Stored records:
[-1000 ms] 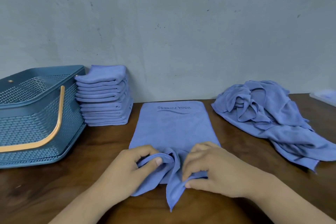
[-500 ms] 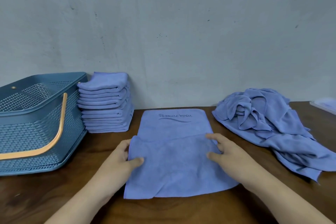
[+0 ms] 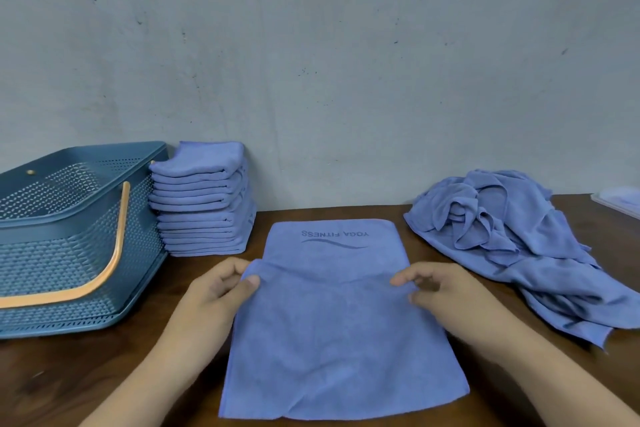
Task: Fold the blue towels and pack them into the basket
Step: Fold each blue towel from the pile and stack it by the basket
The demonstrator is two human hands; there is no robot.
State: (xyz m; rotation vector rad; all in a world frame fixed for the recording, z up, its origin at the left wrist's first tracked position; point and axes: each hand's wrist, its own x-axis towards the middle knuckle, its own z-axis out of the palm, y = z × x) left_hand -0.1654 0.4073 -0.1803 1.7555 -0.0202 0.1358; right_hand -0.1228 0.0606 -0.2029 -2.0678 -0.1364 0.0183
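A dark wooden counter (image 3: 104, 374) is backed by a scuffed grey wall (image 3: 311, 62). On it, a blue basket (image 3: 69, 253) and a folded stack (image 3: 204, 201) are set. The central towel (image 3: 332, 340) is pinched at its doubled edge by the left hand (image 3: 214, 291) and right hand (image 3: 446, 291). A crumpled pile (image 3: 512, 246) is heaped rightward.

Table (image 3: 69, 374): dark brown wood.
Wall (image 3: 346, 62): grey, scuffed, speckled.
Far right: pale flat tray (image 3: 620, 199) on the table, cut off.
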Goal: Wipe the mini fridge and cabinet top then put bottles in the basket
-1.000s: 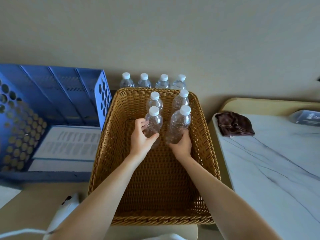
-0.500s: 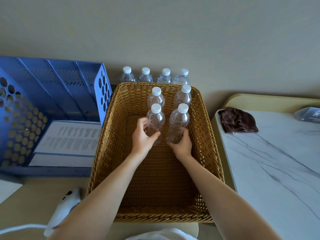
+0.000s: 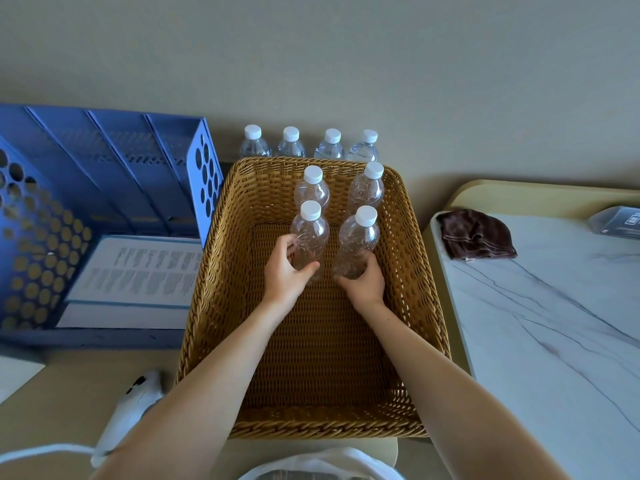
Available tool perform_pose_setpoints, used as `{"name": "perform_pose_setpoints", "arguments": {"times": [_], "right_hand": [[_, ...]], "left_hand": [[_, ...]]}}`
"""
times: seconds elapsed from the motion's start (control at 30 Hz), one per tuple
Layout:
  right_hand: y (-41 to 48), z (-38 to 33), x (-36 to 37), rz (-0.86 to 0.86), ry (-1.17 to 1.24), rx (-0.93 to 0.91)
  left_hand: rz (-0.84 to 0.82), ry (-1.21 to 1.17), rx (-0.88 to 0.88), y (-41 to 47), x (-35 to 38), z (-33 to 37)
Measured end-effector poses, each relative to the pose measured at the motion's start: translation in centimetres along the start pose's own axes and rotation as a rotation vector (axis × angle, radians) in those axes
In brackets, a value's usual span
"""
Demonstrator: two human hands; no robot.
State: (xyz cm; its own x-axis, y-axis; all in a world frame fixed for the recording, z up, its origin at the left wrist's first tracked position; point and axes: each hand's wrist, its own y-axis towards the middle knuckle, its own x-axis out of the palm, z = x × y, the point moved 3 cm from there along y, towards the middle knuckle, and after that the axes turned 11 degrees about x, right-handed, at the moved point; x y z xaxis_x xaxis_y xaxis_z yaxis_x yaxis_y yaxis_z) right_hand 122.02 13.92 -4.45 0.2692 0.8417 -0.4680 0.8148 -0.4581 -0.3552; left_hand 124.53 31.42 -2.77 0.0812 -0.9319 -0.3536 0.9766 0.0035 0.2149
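Illumination: soft, even, moderately bright, warm-toned.
Shadows: faint and diffuse along the basket (image 3: pixel 214 271) walls.
Highlights: small glints on the clear bottles (image 3: pixel 356 237).
Distortion: wide-angle bowing toward the edges.
Focus: sharp centre, softer lower corners.

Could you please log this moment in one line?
left hand grips front-left bottle | right hand grips front-right bottle | basket holds four

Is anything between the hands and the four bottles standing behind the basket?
Yes. The basket's far rim and the four bottles inside it stand between the hands and the back row. The left hand and right hand each grip a front bottle, so they'd probably let go first, then reach over.
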Motion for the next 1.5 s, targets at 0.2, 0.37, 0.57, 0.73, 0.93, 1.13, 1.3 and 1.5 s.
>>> {"name": "perform_pose_setpoints", "arguments": {"times": [0.2,0.37,0.57,0.73,0.93,1.13,1.3,1.5], "right_hand": [[-0.1,-0.2,0.0,-0.008,-0.006,0.001],[-0.1,-0.2,0.1,-0.004,-0.018,0.002],[0.0,-0.2,0.3,-0.003,-0.018,0.006],[0.0,-0.2,0.3,-0.004,-0.015,0.002],[-0.4,-0.6,-0.2,-0.011,0.002,-0.006],[-2.0,-2.9,-2.4,0.039,0.010,-0.037],[-4.9,-4.4,-5.3,0.071,-0.013,-0.120],[-8.9,-6.4,-9.1,0.241,-0.022,-0.345]], "left_hand": [[0.002,-0.018,-0.015,-0.1,0.0,0.1],[0.010,-0.010,-0.016,-0.2,0.0,0.2],[0.009,-0.007,-0.028,-0.3,-0.2,0.3],[-0.005,0.023,-0.028,-0.4,-0.2,0.4],[-0.035,0.063,-0.017,-0.5,-0.5,0.9],[-0.067,0.200,-0.012,-0.7,-3.2,2.5],[-0.006,0.270,0.084,-1.4,-6.4,6.1],[0.034,0.349,0.433,-1.5,-8.3,12.5]]}}
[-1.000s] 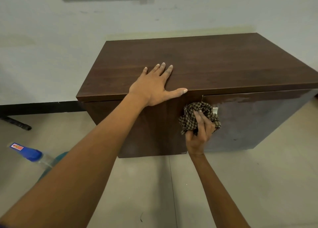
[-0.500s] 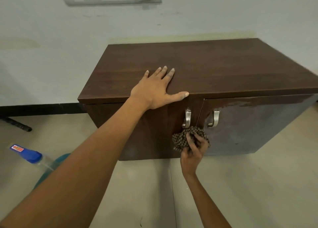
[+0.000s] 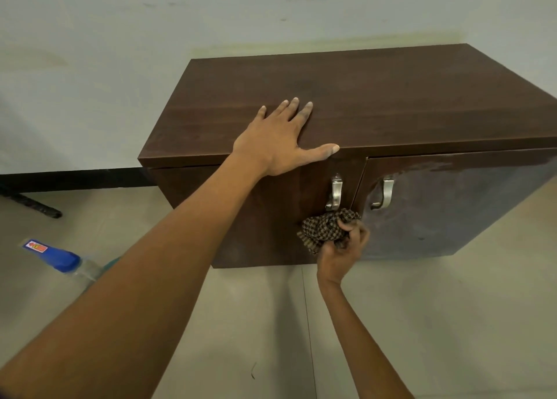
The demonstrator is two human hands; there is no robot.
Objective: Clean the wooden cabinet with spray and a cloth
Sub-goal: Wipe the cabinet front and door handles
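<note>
A low dark wooden cabinet (image 3: 376, 103) with two doors and two metal handles (image 3: 336, 192) stands against the wall. My left hand (image 3: 280, 142) lies flat on its top near the front edge, fingers spread, holding nothing. My right hand (image 3: 343, 248) grips a bunched checked cloth (image 3: 325, 228) pressed on the left door just below its handle. The right door (image 3: 452, 205) looks smeared and glossy. A spray bottle with a blue top (image 3: 57, 255) lies on the floor at the left, partly hidden by my left arm.
The pale wall (image 3: 90, 67) runs behind the cabinet, with a black skirting (image 3: 75, 178) at the left. A dark leg of some object (image 3: 33, 205) rests on the tiled floor at far left. Bare floor (image 3: 452, 323) lies in front of the cabinet.
My right hand has moved the cloth down the door from handle height to below the handles, uncovering both. My left hand has stayed flat on the top.
</note>
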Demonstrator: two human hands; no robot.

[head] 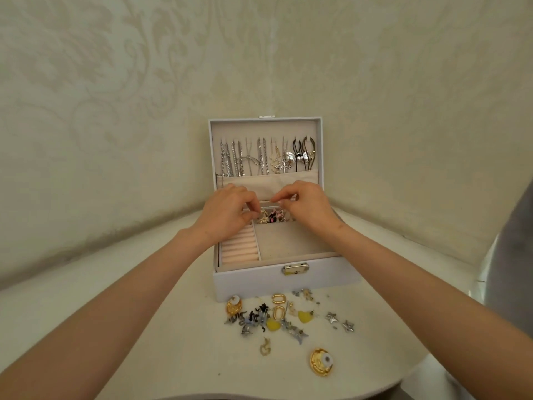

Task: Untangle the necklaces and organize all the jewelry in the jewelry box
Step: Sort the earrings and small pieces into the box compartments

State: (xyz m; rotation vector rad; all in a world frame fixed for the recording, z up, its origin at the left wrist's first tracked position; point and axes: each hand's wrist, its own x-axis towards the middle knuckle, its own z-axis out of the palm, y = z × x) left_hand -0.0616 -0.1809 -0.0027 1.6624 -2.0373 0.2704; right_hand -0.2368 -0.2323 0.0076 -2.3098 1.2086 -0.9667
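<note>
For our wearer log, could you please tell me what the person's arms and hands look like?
The left arm and right arm are bare to the frame edge, no sleeves in view. The left hand and right hand wear no gloves; no watch or bracelet shows at either wrist. Rings are too small to tell.

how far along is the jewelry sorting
Done: necklaces hang separately in the lid, and a few earrings lie in the back compartment. In hand: the left hand pinches a small gold piece there; the right hand is beside it, its hold unclear. Left: many loose earrings on the table; the ring rolls hold nothing.
</note>
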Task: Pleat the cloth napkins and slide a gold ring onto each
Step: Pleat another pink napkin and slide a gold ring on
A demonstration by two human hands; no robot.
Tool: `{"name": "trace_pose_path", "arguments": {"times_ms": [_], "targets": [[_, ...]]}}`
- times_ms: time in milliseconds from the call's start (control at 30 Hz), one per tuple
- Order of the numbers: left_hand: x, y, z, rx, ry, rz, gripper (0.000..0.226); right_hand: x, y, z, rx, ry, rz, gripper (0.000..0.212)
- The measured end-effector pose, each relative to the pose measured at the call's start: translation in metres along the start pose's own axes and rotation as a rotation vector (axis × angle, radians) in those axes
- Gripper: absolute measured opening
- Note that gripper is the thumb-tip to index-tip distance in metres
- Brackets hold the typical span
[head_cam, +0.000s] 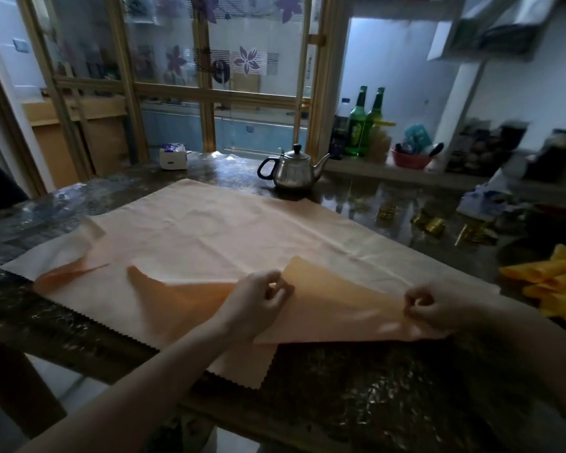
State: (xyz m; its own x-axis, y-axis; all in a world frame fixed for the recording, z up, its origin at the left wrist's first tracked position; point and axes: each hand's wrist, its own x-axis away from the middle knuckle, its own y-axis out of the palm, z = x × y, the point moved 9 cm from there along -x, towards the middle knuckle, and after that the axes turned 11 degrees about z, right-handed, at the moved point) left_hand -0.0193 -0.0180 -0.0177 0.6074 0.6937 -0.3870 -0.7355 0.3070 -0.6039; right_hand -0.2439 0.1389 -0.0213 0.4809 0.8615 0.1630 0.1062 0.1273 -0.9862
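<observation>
Item: peach napkin [242, 230], lying spread across the dark stone table [373, 380], in front of the person.
Step in hand: judged the first pleat; the near right edge is being turned over onto the cloth.
Left hand [262, 295]: pinching the flap's far corner, fingers curled on the cloth.
Right hand [428, 305]: pinching the same flap near its right end.
Handling advice: keeping both pinches level so the fold is running straight; keeping the strip narrow; pressing each crease before starting the next.
Appearance: thin, matte, showing faint creases; zigzag-cut edges; turned side looking deeper orange; left corner lying rumpled.
Gold rings [433, 225]: waiting on the table at far right, apart from the cloth.
</observation>
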Motion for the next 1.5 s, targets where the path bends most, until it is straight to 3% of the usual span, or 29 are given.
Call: {"name": "trace_pose_path", "arguments": {"times_ms": [100,167,267,367,567,700,767,900,1033,1500], "targets": [[0.001,0.013,0.031,-0.038,0.033,-0.060,0.022,0.028,0.016,0.016,-0.171,0.098,-0.226,0.009],[0.002,0.023,0.048,-0.063,0.044,-0.157,0.023,0.040,0.022,0.007,-0.368,0.121,-0.287,0.017],[-0.002,0.032,0.059,-0.069,-0.004,-0.278,0.023,0.042,0.021,-0.008,-0.502,0.112,-0.245,0.027],[-0.024,0.032,0.062,-0.086,0.005,-0.271,0.020,0.037,0.015,-0.015,-0.616,0.116,-0.171,0.028],[-0.083,0.057,0.045,-0.244,0.072,-0.224,0.015,-0.002,-0.019,-0.009,-0.497,0.034,0.179,0.029],[-0.133,0.063,0.048,-0.323,0.167,0.060,0.014,-0.054,-0.016,0.008,-0.545,0.086,0.288,0.019],[-0.161,0.070,0.048,-0.323,0.182,0.121,0.014,-0.082,-0.020,0.017,-0.513,0.125,0.358,0.022],[-0.221,0.097,0.021,-0.335,0.071,0.107,0.018,-0.140,-0.029,0.036,-0.443,0.225,0.471,0.029],[-0.259,0.117,-0.008,-0.389,0.070,0.091,0.015,-0.184,-0.030,0.052,-0.450,0.305,0.552,0.022],[-0.313,0.143,-0.058,-0.348,0.027,0.086,0.008,-0.250,-0.028,0.068,-0.410,0.365,0.618,0.016]]}}
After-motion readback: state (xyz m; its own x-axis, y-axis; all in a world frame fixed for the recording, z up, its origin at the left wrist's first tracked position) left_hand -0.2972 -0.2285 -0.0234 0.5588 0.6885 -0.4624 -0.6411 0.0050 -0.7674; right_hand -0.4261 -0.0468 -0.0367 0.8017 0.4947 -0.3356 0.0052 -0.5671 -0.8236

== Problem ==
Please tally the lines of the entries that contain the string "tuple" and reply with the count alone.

== Answer box ==
2